▶ **Work to be completed**: Work through the records below, line by line, and say how many lines include "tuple", with nothing else.

[Collection entries]
=== Begin Enclosure ===
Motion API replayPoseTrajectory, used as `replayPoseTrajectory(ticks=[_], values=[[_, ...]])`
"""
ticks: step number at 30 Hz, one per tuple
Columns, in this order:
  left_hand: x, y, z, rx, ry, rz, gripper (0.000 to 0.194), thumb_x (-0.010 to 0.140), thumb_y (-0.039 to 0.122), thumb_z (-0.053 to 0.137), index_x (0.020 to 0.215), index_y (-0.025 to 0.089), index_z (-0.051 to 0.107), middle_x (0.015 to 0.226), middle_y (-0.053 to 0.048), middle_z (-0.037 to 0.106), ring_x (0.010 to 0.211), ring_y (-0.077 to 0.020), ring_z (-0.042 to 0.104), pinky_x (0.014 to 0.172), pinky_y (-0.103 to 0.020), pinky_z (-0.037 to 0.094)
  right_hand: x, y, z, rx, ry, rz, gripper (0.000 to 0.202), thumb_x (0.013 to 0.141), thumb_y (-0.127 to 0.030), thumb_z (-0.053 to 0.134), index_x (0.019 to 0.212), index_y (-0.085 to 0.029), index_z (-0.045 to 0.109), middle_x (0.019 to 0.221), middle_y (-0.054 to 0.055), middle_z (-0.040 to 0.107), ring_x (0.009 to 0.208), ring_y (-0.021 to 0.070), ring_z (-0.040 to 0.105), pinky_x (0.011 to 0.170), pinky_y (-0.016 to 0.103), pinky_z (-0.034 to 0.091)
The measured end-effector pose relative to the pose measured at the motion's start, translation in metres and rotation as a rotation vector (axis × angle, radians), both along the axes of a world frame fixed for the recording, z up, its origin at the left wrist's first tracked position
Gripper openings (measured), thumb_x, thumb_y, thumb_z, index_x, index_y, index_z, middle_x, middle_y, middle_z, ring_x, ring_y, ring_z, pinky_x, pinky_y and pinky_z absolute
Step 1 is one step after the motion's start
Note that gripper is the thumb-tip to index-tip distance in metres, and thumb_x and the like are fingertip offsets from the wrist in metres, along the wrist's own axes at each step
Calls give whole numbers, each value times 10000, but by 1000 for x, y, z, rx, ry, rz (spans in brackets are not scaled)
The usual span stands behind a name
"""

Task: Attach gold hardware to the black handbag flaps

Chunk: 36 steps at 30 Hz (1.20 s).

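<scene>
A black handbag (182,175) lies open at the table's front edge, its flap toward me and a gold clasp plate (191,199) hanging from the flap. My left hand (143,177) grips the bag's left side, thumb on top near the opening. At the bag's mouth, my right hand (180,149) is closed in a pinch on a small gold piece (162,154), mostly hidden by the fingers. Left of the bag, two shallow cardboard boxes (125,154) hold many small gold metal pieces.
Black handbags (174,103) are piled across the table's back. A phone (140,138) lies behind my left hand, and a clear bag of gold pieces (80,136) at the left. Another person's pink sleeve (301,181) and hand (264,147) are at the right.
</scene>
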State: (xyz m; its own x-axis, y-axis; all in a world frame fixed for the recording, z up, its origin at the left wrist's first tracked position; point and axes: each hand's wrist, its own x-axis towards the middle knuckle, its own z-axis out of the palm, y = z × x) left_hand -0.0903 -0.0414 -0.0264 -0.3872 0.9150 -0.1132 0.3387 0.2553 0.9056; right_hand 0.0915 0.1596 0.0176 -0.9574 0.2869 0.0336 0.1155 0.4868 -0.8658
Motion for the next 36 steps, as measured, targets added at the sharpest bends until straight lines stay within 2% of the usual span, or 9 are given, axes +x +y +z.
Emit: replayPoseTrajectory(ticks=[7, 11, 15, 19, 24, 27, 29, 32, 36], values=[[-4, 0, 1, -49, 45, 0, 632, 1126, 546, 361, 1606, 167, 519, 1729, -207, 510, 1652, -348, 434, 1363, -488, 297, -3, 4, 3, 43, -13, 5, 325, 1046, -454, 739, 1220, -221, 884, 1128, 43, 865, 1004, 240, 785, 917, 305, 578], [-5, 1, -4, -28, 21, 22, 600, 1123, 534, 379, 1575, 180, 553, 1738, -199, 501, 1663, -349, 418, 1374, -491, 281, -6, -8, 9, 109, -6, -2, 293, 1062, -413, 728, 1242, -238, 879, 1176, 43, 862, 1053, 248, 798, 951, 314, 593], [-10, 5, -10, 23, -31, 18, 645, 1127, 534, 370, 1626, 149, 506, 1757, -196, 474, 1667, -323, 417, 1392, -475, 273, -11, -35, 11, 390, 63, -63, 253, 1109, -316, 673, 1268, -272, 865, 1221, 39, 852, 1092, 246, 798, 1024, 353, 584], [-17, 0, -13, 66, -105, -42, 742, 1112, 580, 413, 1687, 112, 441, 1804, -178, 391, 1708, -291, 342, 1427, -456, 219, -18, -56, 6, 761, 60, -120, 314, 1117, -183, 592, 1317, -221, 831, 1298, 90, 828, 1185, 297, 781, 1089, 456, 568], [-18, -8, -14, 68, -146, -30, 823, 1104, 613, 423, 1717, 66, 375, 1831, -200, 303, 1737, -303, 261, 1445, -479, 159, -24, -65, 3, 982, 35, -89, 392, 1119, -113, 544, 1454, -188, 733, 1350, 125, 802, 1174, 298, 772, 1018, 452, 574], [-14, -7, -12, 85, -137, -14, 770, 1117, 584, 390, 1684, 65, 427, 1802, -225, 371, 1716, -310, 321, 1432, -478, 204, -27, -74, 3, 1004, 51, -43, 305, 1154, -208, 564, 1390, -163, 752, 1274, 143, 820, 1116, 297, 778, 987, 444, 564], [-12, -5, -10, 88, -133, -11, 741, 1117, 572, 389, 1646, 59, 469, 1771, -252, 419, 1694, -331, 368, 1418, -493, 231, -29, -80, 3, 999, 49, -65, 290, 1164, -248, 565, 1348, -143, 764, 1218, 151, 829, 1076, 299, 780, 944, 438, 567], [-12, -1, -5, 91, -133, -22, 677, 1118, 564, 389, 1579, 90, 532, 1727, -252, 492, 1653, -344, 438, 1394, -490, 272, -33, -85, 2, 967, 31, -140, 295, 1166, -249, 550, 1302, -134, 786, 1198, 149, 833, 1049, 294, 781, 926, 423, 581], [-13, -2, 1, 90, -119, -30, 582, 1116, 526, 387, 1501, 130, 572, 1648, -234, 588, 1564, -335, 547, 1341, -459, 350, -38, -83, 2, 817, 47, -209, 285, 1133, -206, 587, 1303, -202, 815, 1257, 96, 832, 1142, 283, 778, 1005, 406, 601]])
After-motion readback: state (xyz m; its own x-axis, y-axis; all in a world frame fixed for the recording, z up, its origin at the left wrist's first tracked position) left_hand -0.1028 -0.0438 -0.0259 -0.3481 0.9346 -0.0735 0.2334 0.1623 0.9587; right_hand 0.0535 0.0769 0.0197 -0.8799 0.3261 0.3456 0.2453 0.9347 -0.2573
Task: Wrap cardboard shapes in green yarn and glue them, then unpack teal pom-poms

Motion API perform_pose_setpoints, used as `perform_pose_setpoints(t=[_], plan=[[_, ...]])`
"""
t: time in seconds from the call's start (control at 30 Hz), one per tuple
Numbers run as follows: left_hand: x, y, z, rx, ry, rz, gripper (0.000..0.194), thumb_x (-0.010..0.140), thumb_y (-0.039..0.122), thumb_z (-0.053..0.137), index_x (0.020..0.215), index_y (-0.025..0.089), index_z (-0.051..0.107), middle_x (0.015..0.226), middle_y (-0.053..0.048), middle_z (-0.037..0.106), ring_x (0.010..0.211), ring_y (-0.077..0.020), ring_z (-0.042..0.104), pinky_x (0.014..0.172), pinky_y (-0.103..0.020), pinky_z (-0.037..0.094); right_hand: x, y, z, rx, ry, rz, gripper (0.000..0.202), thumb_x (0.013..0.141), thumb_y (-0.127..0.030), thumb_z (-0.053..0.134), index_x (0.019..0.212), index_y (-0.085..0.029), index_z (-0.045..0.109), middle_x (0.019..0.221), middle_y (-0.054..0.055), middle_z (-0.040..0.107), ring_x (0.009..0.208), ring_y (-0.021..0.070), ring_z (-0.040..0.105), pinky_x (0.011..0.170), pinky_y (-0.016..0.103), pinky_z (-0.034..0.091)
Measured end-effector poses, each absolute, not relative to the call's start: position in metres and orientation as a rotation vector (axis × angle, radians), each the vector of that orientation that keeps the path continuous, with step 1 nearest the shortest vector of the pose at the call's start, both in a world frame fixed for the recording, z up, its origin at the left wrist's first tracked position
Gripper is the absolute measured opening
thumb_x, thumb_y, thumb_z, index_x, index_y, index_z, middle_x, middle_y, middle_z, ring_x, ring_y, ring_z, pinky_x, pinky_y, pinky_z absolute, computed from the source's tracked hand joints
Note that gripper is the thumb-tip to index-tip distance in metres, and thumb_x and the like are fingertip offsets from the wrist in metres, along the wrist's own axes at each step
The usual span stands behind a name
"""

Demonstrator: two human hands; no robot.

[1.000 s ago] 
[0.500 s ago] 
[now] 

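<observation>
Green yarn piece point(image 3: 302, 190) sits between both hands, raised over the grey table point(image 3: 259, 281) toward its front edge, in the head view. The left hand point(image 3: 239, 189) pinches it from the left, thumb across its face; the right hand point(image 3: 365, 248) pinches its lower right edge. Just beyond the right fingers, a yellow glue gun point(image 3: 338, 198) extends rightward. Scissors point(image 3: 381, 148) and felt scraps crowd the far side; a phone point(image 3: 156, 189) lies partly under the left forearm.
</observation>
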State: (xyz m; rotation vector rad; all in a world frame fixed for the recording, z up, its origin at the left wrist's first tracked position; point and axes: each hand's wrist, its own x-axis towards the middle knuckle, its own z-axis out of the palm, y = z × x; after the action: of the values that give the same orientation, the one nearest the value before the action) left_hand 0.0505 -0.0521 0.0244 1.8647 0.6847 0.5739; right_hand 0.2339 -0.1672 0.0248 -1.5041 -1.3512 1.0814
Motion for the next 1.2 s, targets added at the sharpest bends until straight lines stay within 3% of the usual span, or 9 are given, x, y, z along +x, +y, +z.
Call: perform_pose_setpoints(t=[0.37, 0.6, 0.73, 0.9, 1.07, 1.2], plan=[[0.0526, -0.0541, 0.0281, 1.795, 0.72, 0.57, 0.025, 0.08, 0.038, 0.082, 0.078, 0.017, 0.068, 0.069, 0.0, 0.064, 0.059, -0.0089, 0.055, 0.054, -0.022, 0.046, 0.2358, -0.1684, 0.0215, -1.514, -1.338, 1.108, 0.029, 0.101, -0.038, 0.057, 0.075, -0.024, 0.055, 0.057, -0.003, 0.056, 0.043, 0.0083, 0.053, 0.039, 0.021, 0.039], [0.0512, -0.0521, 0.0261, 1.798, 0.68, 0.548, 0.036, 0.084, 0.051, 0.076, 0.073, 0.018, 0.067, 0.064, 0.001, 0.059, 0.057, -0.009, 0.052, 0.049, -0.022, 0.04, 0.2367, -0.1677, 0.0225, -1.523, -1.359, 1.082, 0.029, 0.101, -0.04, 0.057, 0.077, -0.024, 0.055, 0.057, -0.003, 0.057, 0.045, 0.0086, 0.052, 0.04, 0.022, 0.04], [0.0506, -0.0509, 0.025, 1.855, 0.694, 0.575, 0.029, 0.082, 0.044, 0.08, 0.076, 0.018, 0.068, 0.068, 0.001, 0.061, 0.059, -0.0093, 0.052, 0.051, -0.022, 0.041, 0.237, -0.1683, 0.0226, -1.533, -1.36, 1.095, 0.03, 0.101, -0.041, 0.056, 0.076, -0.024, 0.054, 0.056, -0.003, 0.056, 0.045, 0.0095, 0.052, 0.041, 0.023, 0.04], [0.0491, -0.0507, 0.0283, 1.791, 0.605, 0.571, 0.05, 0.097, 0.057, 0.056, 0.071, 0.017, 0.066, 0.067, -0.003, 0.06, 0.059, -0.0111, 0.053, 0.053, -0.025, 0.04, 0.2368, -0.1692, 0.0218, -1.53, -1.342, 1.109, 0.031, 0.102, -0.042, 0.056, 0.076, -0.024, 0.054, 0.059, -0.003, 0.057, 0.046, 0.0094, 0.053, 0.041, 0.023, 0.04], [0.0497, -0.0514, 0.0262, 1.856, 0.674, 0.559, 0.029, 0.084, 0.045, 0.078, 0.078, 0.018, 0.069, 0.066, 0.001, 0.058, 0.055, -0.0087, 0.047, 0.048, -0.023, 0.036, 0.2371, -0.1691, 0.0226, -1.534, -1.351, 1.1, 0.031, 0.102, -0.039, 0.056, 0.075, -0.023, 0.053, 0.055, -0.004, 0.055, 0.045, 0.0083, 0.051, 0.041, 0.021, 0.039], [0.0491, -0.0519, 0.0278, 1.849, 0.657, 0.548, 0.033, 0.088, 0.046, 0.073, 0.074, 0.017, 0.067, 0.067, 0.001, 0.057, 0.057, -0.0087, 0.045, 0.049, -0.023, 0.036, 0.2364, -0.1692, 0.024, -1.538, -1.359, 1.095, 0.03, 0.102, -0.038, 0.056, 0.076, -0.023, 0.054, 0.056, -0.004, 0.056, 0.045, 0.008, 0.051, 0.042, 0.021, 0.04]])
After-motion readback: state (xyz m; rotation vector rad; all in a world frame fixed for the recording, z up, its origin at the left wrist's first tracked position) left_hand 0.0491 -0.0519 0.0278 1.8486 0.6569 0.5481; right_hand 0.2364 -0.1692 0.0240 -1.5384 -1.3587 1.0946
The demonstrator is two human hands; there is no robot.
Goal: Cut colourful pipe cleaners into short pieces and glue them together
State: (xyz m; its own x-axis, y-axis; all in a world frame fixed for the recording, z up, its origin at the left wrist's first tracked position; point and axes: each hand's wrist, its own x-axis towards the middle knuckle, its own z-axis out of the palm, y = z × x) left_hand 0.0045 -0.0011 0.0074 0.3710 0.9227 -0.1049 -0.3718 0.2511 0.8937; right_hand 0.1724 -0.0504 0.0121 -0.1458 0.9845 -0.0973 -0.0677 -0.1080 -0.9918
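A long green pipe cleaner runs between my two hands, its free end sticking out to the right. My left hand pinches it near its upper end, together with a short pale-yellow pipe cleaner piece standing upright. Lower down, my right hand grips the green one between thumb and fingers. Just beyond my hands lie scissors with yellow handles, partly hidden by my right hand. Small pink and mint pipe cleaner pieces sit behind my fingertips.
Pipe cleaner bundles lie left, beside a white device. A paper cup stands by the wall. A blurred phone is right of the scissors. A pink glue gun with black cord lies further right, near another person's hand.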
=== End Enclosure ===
▶ **Task response**: 2